■ Exercise details ■
Retrieve all lines below that have the string "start".

■ Source data ■

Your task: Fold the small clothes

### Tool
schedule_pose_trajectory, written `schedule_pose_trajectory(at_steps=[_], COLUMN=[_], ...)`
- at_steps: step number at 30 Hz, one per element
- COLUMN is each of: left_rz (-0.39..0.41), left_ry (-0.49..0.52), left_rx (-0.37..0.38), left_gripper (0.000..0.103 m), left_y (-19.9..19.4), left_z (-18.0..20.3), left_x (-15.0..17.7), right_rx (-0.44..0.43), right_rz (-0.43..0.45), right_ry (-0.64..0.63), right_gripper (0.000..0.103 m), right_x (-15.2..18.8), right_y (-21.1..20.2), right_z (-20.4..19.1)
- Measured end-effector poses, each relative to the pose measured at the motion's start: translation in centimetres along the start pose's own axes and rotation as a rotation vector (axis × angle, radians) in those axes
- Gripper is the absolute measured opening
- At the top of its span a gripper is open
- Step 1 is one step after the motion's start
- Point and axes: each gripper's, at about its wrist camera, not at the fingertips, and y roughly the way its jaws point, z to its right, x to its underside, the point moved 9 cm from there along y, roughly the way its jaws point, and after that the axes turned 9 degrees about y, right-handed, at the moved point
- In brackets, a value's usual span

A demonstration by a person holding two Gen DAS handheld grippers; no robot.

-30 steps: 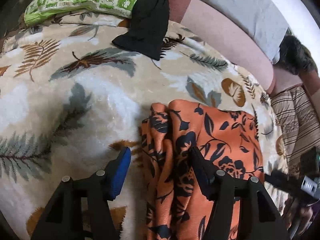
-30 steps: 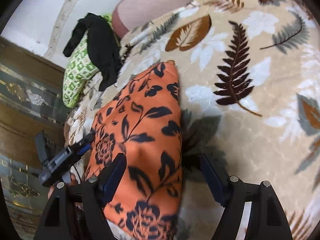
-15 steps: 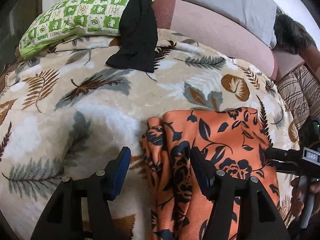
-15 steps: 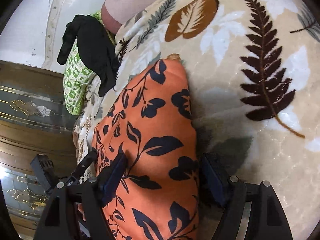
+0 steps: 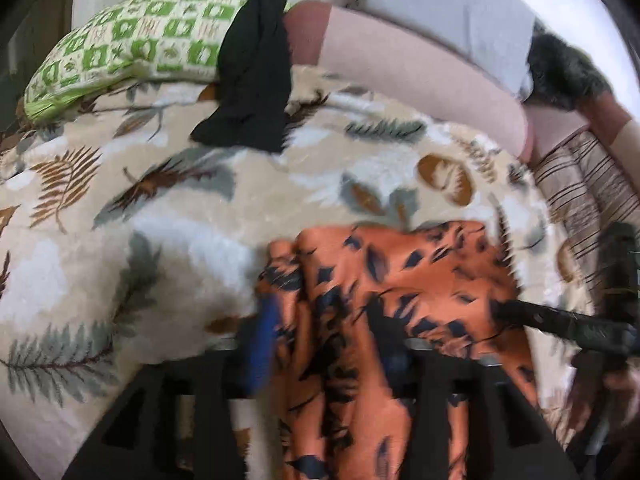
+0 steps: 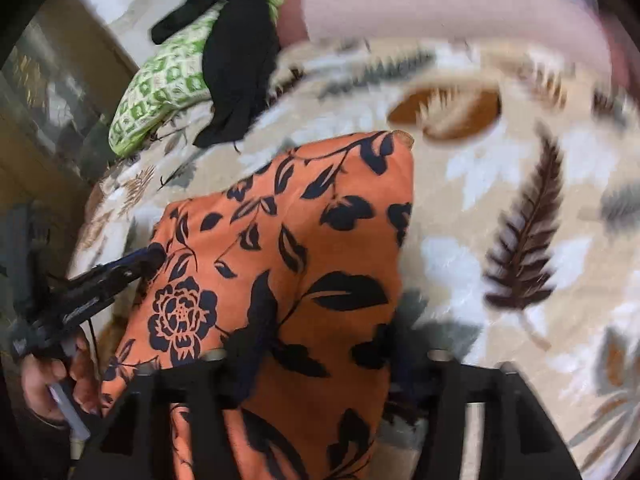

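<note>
An orange garment with a dark floral print [image 5: 420,272] [image 6: 320,216] lies on a leaf-patterned blanket [image 5: 180,240]. My left gripper [image 5: 322,338] straddles its bunched left edge. Its jaws are opening slightly, with cloth between them but not pinched. My right gripper [image 6: 326,342] straddles the garment's right side. Its jaws are closing, with fabric between them and the pads not visibly pressing. Each gripper also shows in the other's view: the right gripper [image 5: 500,314] at the cloth's right edge, the left gripper [image 6: 154,256] at its left edge, held by a hand [image 6: 52,384].
A black garment [image 5: 256,80] [image 6: 240,72] drapes over a green-and-white pillow [image 5: 140,44] at the blanket's far side. A pink bolster [image 5: 400,72] and a grey pillow [image 5: 448,4] lie behind. Striped fabric [image 5: 580,184] is at the right, a wooden cabinet [image 6: 40,120] beyond the bed's edge.
Both grippers rolled and shifted over the orange garment. The right gripper's fingers drew closer together around the cloth. The garment now spreads wider between the two grippers.
</note>
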Motion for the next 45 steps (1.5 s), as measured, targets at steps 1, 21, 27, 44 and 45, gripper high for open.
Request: schedule_pose_trajectory(at_steps=[1,21,27,44,45], left_rz=[0.017,-0.01,-0.129,-0.131,-0.125], left_ry=[0.009,0.086,0.014,-0.183,-0.251], left_rx=[0.008,-0.02,0.026,0.134,0.183], left_gripper=[0.072,0.06,0.032,0.024,0.023], left_y=[-0.2,-4.4,-2.4,-3.9,-3.9], left_z=[0.3,1.5,2.3,1.0,0.4], left_x=[-0.5,3.4,11.4,14.5,14.8], right_rx=[-0.071,-0.12,-0.245,-0.211,-0.16], right_rz=[0.015,0.07,-0.085,-0.06,-0.071], right_ry=[0.088,0.19,0.263,0.216,0.18], right_gripper=[0.07,0.081,0.054,0.056,0.048], right_x=[-0.9,0.4,8.8,11.9,12.3], right_y=[-0.3,-3.3,-2.4,-3.6,-3.3], right_z=[0.8,2.2,2.6,1.8,1.8])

■ Your solution ■
- Measured end-effector poses, each relative to the pose measured at the motion's start: translation in centimetres along the start pose's own axes and rotation as a rotation vector (axis × angle, radians) in those axes
- Step 1 is one step after the motion's start

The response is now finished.